• What to work on: Which lines of the listing hold the string "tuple"? Show each of them.

───── Data to use

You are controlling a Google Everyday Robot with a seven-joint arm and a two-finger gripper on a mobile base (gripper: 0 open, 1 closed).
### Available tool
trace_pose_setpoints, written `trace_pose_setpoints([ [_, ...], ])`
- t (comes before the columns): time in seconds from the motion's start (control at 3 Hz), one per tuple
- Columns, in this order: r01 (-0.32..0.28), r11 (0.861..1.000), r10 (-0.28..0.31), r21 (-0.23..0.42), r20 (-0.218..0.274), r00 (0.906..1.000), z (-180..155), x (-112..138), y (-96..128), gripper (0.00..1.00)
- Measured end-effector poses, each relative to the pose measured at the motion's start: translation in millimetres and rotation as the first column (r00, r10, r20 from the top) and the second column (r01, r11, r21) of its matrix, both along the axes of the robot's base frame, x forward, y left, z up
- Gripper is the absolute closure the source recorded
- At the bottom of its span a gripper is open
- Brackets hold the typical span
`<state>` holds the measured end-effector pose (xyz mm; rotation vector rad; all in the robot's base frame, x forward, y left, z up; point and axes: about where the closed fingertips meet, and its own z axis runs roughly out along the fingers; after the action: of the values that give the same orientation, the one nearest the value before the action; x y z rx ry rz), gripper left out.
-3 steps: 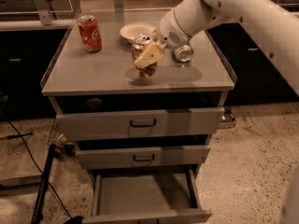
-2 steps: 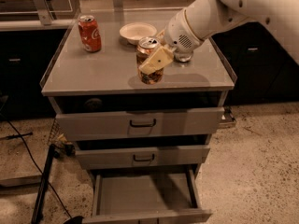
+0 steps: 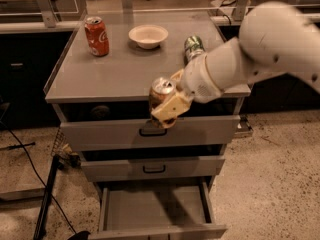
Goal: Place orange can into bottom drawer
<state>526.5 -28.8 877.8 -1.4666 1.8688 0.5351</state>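
Note:
My gripper (image 3: 167, 106) is shut on the orange can (image 3: 161, 93) and holds it in the air in front of the cabinet's top drawer, just past the front edge of the cabinet top. The can's silver top faces up and leans a little; the fingers (image 3: 172, 109) cover most of its body. The bottom drawer (image 3: 152, 209) stands pulled open below, its flat grey floor bare, well under the can.
On the cabinet top (image 3: 115, 69) stand a red can (image 3: 96, 35) at the back left, a white bowl (image 3: 148, 36) at the back middle and a green can (image 3: 194, 47) at the right. The two upper drawers (image 3: 150, 131) are nearly closed. A dark cable and stand (image 3: 47, 199) lie at the lower left.
The gripper has carried the orange can off the cabinet top, forward and down, out past the front edge to in front of the top drawer.

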Motion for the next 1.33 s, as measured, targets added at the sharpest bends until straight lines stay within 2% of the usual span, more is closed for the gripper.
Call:
trace_pose_setpoints([
  [0.33,-0.029,1.000,0.029,-0.010,0.032,0.9991,-44,-6,13,1.00],
  [0.67,-0.028,1.000,0.029,-0.012,0.037,0.9989,-48,-6,15,1.00],
  [1.0,-0.030,1.000,0.030,-0.009,0.029,0.9991,-65,-10,14,1.00],
  [1.33,-0.008,1.000,0.008,0.008,0.019,0.9998,-117,-22,-1,1.00],
])
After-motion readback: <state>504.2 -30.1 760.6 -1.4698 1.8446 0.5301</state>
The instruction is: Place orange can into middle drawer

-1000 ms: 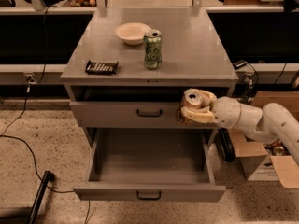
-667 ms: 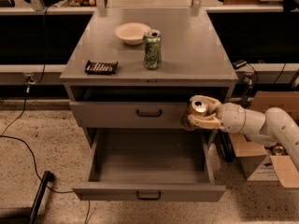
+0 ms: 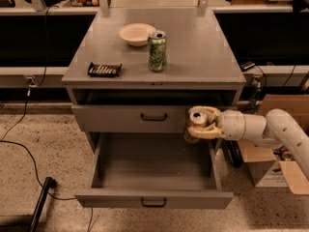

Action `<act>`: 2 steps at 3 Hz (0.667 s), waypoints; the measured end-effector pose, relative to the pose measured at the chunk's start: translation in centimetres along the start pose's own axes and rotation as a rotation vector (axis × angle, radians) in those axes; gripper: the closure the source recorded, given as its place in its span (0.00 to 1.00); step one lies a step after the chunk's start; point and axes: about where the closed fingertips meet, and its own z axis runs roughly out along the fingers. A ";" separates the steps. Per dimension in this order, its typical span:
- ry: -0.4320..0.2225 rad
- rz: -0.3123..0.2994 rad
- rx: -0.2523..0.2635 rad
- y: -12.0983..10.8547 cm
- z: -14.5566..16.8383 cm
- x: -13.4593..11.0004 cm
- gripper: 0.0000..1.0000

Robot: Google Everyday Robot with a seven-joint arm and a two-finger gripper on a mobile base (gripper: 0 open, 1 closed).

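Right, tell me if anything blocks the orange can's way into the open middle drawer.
Nothing visible does. The gripper holds the orange can just above the middle drawer's right rear corner; the drawer is pulled out and no object shows inside it.

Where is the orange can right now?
In the camera view, the gripper holds the orange can on the right, above the right edge of the open middle drawer.
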 end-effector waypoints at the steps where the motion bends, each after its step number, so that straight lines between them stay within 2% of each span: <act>1: 0.206 -0.030 -0.076 1.9 -0.8 6.0 1.00; 2: 0.304 -0.034 -0.114 3.5 -2.7 10.6 1.00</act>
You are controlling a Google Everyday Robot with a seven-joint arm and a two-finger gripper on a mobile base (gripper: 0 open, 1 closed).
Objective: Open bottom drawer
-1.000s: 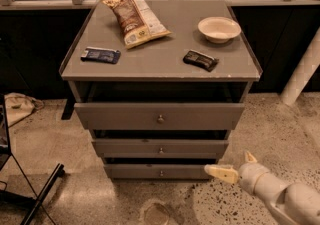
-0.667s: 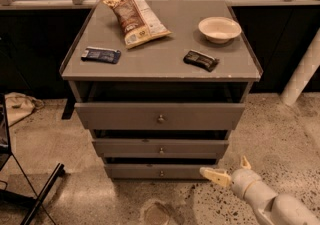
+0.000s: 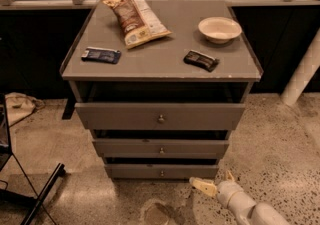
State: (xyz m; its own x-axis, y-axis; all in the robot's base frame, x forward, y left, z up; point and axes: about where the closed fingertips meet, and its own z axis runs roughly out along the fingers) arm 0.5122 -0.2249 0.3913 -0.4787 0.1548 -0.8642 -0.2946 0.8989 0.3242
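Down low, the end effector (image 3: 214, 181) hovers near the bottom drawer (image 3: 161, 171).

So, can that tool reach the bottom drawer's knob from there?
Probably yes. The tool hangs low, just right of the bottom drawer and a little in front of it, and nothing lies between it and the knob.

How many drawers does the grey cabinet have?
3. The top drawer is under the tabletop, the middle drawer sits below it, and the bottom drawer is nearest the floor. None seem hidden. The gripper is just in front of the bottom drawer.
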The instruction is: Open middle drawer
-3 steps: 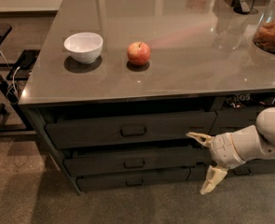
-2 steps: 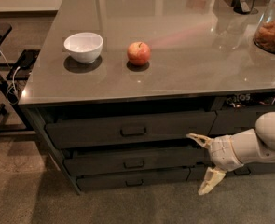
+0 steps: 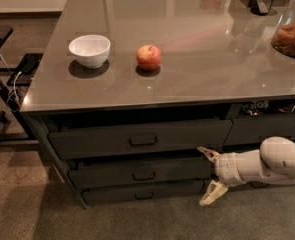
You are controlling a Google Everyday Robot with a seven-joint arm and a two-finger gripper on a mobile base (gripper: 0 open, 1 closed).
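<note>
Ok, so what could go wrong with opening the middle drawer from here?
The open gripper sits at the right end of the middle drawer, well off its handle, so it may miss. The three handles are stacked close; it could catch the top drawer or bottom drawer instead.

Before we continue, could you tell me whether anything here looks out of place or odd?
Nothing is spilled or damaged. One oddity: the open hand sits at the right end of the middle drawer, well off its central handle.
</note>
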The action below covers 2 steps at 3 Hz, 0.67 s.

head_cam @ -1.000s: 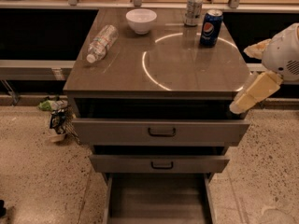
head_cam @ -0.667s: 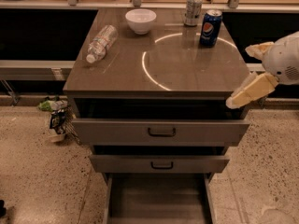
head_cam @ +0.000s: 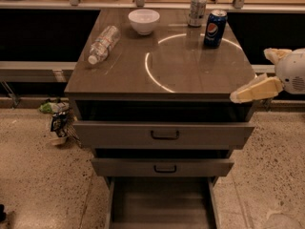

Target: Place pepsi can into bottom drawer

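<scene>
**Gripper hanging open at the cabinet's right edge, pepsi can standing on top**

The arm is coming into view from the right border. Only its rounded white wrist housing is showing, and that is sitting beside the cabinet's right front corner. The gripper (head_cam: 250, 75) is pointing leftward toward the cabinet, with its two cream fingers (head_cam: 257, 89) spreading well apart and holding nothing. The lower one is stretching over the corner of the cabinet top (head_cam: 119, 75), and the upper one is sticking up behind the housing.

The pepsi can (head_cam: 215, 28) is standing upright near the back right of the top, up and to the left of the gripper and clear of both fingers. The bottom drawer (head_cam: 162, 204) is sitting pulled out below and to the left of the gripper, showing its flat grey floor.

Counting from the left, one clear plastic bottle (head_cam: 102, 44) is lying on its side and one white bowl (head_cam: 144, 20) is resting near the back edge. Two cans are standing: a silver can (head_cam: 197, 9) and, just to its right and a little forward, the blue one. A bright ring of light is reflecting off the brown surface in front of them. Three drawers are stacking below. The top drawer (head_cam: 164, 135) and middle drawer (head_cam: 164, 167), each with a dark handle, are sitting only slightly out.
</scene>
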### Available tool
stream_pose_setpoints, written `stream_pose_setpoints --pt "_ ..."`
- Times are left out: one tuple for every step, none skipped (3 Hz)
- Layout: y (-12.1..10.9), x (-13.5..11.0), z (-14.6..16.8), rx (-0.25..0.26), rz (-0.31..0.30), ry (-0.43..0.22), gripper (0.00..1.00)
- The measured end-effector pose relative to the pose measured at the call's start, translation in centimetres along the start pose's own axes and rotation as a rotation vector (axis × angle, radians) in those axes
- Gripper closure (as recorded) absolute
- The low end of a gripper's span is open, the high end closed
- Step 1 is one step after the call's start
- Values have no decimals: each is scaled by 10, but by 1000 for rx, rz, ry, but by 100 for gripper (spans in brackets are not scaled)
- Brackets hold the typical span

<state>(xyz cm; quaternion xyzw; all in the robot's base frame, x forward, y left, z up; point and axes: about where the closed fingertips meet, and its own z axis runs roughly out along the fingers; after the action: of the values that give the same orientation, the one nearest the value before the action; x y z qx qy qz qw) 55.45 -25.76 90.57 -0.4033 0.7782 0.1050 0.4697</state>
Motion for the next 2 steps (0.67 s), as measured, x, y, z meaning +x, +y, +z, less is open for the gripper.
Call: stream_pose_setpoints --pt "-20 -11 3 69 83 -81 0" --pt "-19 -11 5 68 88 -82 0"
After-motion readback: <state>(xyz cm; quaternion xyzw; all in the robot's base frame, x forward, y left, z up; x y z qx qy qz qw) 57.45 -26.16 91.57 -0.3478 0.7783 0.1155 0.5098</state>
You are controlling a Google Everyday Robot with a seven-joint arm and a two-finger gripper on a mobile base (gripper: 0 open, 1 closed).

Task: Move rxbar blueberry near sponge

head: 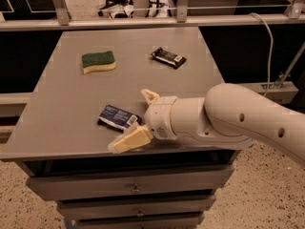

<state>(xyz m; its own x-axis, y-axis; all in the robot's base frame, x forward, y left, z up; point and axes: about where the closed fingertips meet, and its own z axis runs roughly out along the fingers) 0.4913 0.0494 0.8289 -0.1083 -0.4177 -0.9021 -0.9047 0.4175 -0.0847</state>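
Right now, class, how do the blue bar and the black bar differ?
The blue bar has a blue wrapper with a white patch; the black bar is mostly black. The blue bar lies near the front edge, beside the open gripper; the black bar lies farther back, level with the sponge. Both lie flat.

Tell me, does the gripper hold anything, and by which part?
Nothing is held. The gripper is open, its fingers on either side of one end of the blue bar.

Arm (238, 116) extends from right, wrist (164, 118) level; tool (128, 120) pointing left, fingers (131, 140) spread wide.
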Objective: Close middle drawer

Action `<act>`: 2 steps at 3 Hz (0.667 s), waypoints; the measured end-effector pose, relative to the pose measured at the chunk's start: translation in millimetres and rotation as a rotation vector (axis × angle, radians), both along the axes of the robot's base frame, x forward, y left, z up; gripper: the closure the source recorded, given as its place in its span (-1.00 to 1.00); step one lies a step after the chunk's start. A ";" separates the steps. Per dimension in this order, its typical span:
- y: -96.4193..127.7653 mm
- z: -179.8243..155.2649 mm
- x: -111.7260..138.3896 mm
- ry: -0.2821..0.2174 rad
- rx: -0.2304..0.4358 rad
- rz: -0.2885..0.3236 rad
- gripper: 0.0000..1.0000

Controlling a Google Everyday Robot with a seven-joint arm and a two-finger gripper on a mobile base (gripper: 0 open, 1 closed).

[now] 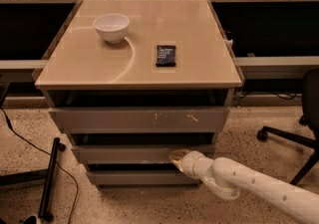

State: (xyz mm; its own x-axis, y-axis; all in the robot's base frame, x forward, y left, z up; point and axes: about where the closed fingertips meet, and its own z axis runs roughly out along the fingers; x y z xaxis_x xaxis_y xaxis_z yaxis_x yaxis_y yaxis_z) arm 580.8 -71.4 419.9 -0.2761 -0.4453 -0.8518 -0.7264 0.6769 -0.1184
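Note:
The middle drawer (124,154) is a wide grey-brown plain front below the taller scratched top front (139,119). It stands only slightly proud of the cabinet, with a dark gap above it. My gripper (175,157) is at the end of the white arm (249,183) coming from the lower right. Its tip touches the right part of the middle drawer's front. The lowest front (142,177) sits below it.
A white bowl (111,27) and a dark flat packet (166,55) lie on the beige cabinet top (199,44). An office chair base (294,138) stands at the right. A black stand leg (50,178) and cable lie on the floor at the left.

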 end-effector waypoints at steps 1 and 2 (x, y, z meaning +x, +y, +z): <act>-0.3 0.1 7.0 -0.003 0.002 -0.003 1.00; -19.4 -1.3 -6.9 0.048 0.034 0.001 1.00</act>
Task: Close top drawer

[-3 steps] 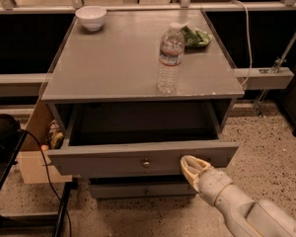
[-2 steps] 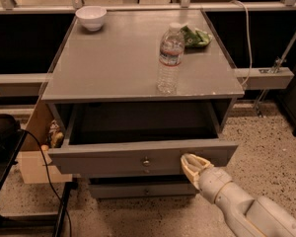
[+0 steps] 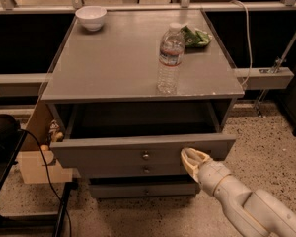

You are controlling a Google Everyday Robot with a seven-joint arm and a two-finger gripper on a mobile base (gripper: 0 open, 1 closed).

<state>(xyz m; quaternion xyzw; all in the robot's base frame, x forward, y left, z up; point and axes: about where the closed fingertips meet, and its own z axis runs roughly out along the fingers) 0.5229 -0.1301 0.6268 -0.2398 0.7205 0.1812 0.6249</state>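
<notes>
Okay, my cream pincer [image 3: 194, 158] sits against the right part of the top drawer [image 3: 113, 154]. That drawer has a flat grey-painted front with a small round metal knob [image 3: 145, 155], and it stands pulled out beneath the smooth grey counter [image 3: 113, 63]. Pincer apart or together? I can't tell. Up top are a clear plastic bottle [image 3: 170, 58] with an unreadable label, a round white bowl [image 3: 91, 18] and a crumpled green packet [image 3: 196, 36].
</notes>
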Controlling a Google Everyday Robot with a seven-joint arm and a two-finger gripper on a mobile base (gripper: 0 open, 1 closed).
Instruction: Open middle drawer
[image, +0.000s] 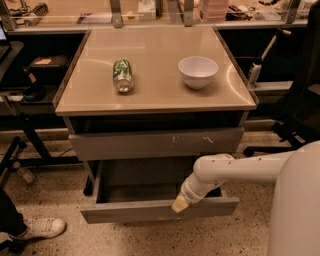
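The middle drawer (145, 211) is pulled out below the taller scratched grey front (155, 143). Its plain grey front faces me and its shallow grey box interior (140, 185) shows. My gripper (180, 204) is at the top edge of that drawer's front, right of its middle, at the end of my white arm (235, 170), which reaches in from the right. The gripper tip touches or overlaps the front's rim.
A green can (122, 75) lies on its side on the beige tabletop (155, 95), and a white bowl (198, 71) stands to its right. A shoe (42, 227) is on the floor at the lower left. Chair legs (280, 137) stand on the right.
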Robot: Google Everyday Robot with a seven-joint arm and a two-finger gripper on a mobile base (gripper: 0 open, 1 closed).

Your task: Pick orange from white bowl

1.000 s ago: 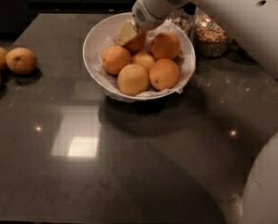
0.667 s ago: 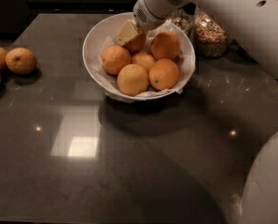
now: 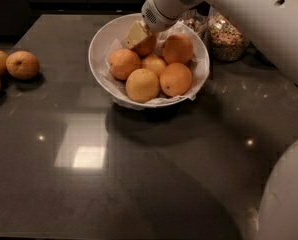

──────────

• The completed task:
- t (comes before the columns): time in seconds from the motion's start (control at 3 Hz), one per tuple
- Times are left out: one tuple for every step, none skipped (3 Hz)

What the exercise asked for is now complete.